Aim of the exercise
Your reply should reproduce each line below exactly and carry none of the pictures.

Supplied data
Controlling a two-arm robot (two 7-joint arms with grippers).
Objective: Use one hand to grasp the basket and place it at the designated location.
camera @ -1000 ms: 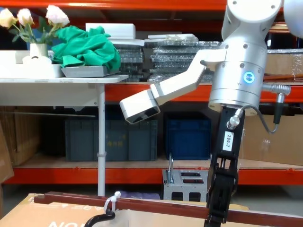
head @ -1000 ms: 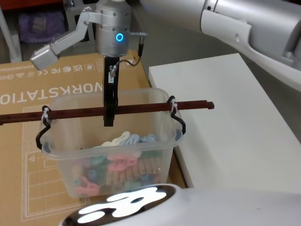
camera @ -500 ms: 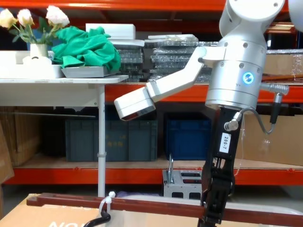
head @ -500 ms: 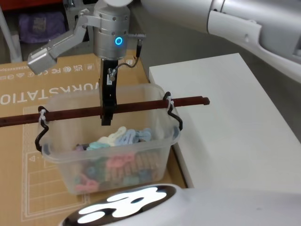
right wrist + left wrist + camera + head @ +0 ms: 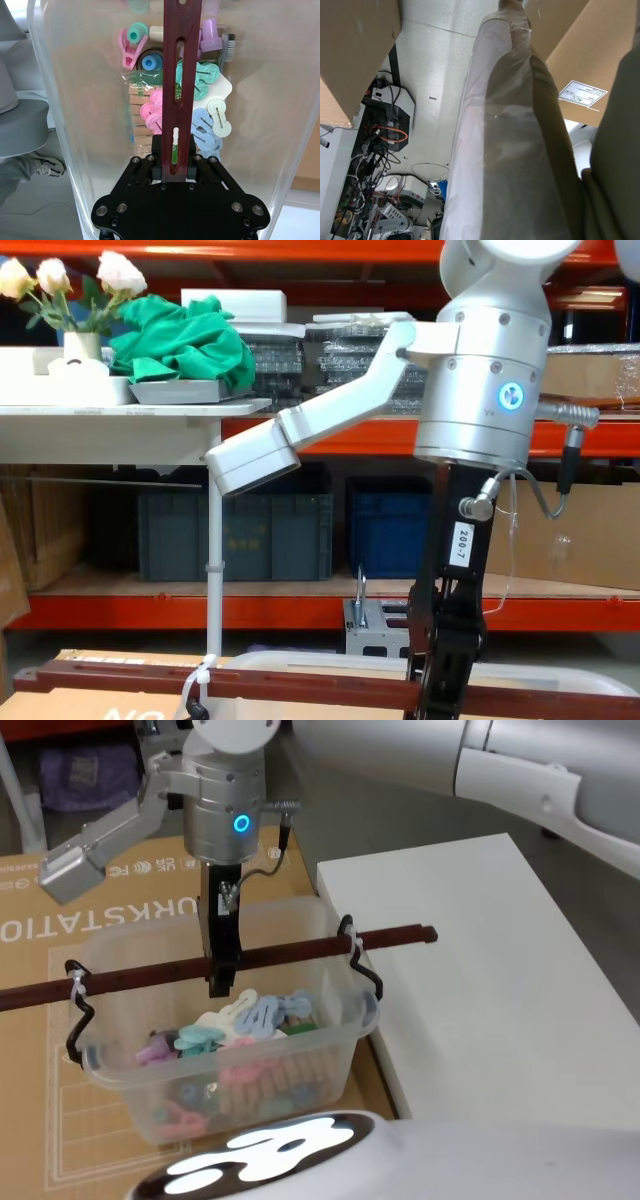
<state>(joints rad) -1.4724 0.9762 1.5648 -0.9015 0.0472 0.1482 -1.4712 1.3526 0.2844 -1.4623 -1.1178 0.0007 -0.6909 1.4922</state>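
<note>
Glossy translucent plastic basket (image 5: 335,1058) with smooth reddish-brown bar handle (image 5: 300,949); matt black hand (image 5: 219,988).

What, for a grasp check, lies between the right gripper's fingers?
The bar handle of the basket, clamped in the right gripper; the right wrist view shows it.

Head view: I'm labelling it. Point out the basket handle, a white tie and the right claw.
basket handle (image 5: 290,953): head view, bar's middle stretch.
white tie (image 5: 76,986): head view, left knot.
right claw (image 5: 218,988): head view, between fingertips.

Orange racking (image 5: 120,612) holds dark blue crates (image 5: 240,540). A white side table (image 5: 100,425) carries flowers (image 5: 60,275) and green cloth (image 5: 185,345).
</note>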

Reply to the exercise
Controlling a two-arm robot (two 7-joint arms with grippers).
Objective: Use one hand to grasp the basket and place it at the designated location.
camera @ -1000 ms: 
head @ -1000 ms: 
camera @ -500 ms: 
head @ -500 ms: 
right wrist + left wrist + camera + head @ +0 ms: 
<state>(joints rad) -1.4724 0.9762 1.5648 -0.9015 0.0472 0.1482 -1.4712 1.3526 0.2844 -1.4623 -1.1178 0.0007 -0.6909 1.4922</state>
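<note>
Glossy translucent plastic basket (image 5: 335,1058) with smooth reddish-brown bar handle (image 5: 300,949); matt black hand (image 5: 219,988).

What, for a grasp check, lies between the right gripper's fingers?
The bar handle of the basket, clamped in the right gripper; the right wrist view shows it.

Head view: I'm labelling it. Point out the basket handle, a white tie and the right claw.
basket handle (image 5: 290,953): head view, bar's middle stretch.
white tie (image 5: 76,986): head view, left knot.
right claw (image 5: 218,988): head view, between fingertips.

Orange racking (image 5: 120,612) holds dark blue crates (image 5: 240,540). A white side table (image 5: 100,425) carries flowers (image 5: 60,275) and green cloth (image 5: 185,345).
</note>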

The exercise is done, with nothing more to add.